Sandrina Antunes: Não direi que a liberdade e a democracia estão ameaçadas. Penso que fará mais sentido falar em ‘crise’: há efetivamente uma crise da representação democrática. A democracia está porventura doente, e estas falhas tornam-se normalmente mais visíveis em momentos de crise. Compete-nos a nós não apenas apontar as falhas, mas sim resolvê-las. Voltando à nova geração que mencionou anteriormente, acredito que esta nova geração terá um papel fundamental na resolução desta crise complexa, porém não indissolúvel. Não creio que a democracia irá morrer, porém, terá de ser repensada para que se possa reconstruir. Enfim, com 47 anos, vamos acreditar que se trata apenas da crise da meia idade. Talvez estejamos perante um momento de viragem, que por sinal, representa um momento bastante difícil da sua existência. Tudo muda, tudo se transforma, contudo, a nossa capacidade de diagnóstico e de intervenção serão determinantes na resolução desta crise que nos afeta a todos, direta ou indiretamente.

ComUM: A liberdade de expressão, alcançada há 47 anos, tem limites nos dias de hoje?

Sandrina Antunes: A pergunta é um pouco matreira, pois não acredito que exista qualquer condicionamento à liberdade de expressão hoje em dia em Portugal. Porém, procurando fugir à rasteira sem cair num simplismo excessivo, acredito que nem tudo possa ser admitido em democracia: as regras e princípios em que assentam a democracia deveriam ditar os limites da própria democracia. A atualidade política mostra-nos claramente que a ausência de limites em democracia é altamente disruptiva, podendo mesmo propiciar a penetração e afirmação de movimentos e/ou partidos antidemocráticos em contextos ditos democráticos.

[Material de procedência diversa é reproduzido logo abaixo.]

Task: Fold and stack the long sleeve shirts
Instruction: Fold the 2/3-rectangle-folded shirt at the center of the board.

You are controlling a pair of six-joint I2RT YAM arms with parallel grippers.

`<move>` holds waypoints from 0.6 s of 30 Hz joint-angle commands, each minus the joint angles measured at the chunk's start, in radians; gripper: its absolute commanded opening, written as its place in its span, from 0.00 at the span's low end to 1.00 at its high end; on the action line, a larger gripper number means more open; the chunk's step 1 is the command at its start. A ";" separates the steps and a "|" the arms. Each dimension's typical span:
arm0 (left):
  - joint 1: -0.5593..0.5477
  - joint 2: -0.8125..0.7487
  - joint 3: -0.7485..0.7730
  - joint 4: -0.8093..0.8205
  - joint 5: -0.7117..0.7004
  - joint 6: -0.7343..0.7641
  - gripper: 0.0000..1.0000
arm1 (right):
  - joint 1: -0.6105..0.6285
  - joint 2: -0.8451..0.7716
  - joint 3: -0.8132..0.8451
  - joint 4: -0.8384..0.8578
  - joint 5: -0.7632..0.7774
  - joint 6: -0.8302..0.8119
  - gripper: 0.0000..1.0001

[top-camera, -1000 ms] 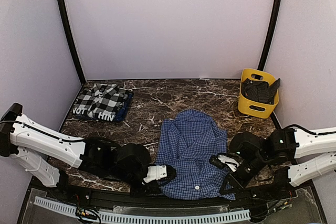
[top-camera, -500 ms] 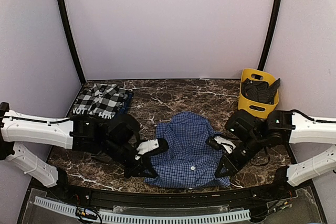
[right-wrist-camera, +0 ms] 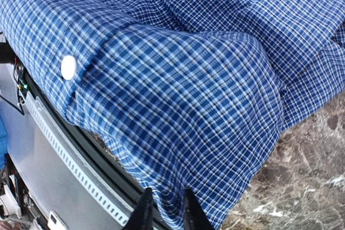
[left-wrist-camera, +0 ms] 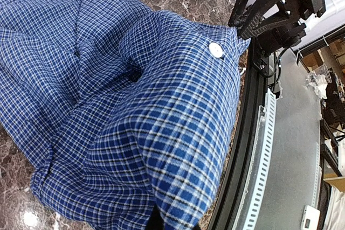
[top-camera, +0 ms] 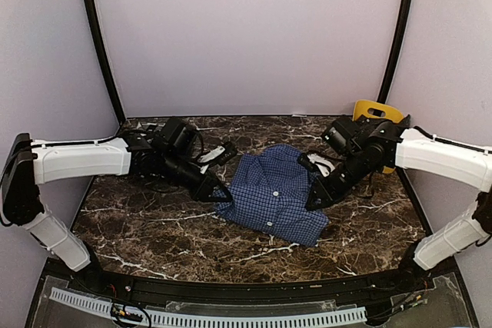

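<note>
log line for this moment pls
left gripper: shut on blue shirt | right gripper: shut on blue shirt | fold: hem lifted between grippers

Blue checked shirt (top-camera: 273, 193) on marble table (top-camera: 154, 228)

A: What's around your table?
B: You're in a small booth. Your back wall (top-camera: 246, 36) is plain pale lilac, and side walls (top-camera: 38, 51) of the same colour close in on both sides.
A: And the dark lines in your back corners?
B: Black curved poles (top-camera: 96, 36), one in each corner. Your tabletop (top-camera: 177, 228) is dark brown marble pattern with white veins. Along your near edge runs a black rail (top-camera: 231, 291), then a white slotted strip (top-camera: 231, 317). Your light is soft and even.
</note>
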 commanded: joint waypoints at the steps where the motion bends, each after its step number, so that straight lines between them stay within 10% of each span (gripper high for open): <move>1: 0.014 0.074 0.087 0.002 0.074 0.035 0.00 | -0.015 0.030 0.045 0.019 0.014 -0.074 0.23; 8: 0.019 0.114 0.131 -0.021 0.093 0.039 0.00 | 0.014 -0.075 -0.003 0.075 0.092 -0.053 0.71; 18: 0.020 0.123 0.137 -0.036 0.117 0.080 0.00 | 0.084 -0.063 -0.052 0.172 0.216 -0.078 0.88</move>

ComUM: A celebração do 25 de abril, há um ano, na Assembleia da República, quando decretado estado de emergência, foi algo muito contestado pela opinião pública. As comemorações são o reflexo de uma data que não deve ser esquecida, ou uma ameaça à saúde pública?

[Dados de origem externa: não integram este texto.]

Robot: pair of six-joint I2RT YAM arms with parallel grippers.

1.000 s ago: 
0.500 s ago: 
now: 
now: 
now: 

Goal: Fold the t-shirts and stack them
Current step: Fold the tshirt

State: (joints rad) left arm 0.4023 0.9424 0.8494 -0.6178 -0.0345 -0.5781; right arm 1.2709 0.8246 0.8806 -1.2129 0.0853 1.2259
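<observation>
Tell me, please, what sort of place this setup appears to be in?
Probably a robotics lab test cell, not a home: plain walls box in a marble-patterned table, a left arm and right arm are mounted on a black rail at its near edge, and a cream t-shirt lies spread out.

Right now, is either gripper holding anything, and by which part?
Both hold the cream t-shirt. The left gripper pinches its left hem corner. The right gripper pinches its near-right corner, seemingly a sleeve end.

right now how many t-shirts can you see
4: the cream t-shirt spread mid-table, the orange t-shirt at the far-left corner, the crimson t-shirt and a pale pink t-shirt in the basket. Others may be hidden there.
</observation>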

Sandrina Antunes: Esta contestação é para mim um ‘não assunto’. As comemorações do 25 de abril não têm de ser celebradas com pompa e circunstância para que a memória possa perdurar no tempo, e sobretudo, em cada um de nós. Mais uma vez, volto a repetir: a criação e/ou preservação da memória coletiva faz-se em silêncio, dentro de cada um de nós, por convicção e vontade. Se pudermos celebrar, tanto melhor, pois estaremos a adicionar a alegria da partilha à celebração. No entanto, o contexto pandémico impõe restrições que compreendemos e aceitamos. Consequentemente, a celebração do 25 de abril em contexto pandémico deverá ser encarada como um ato simbólico que vale por aquilo em que acreditamos, e não tanto pela festa que possamos organizar em torno da mesma. O importante é continuarmos a acreditar no valor e na importância do 25 de abril, talvez mais do que nunca, pois é na dificuldade que devemos reforçar as nossas convicções. Temos, pois, a obrigação de manter a chama da Democracia viva, evitando, porque não, polémicas inúteis.

O tradicional desfile comemorativo do 25 de abril regressa à Avenida da Liberdade, em Lisboa, embora com restrições. A Direção-Geral da Saúde autorizou a iniciativa e diz que “existem condições” desde que sejam cumpridas todas as regras. No ano passado, a pandemia impediu a realização do desfile.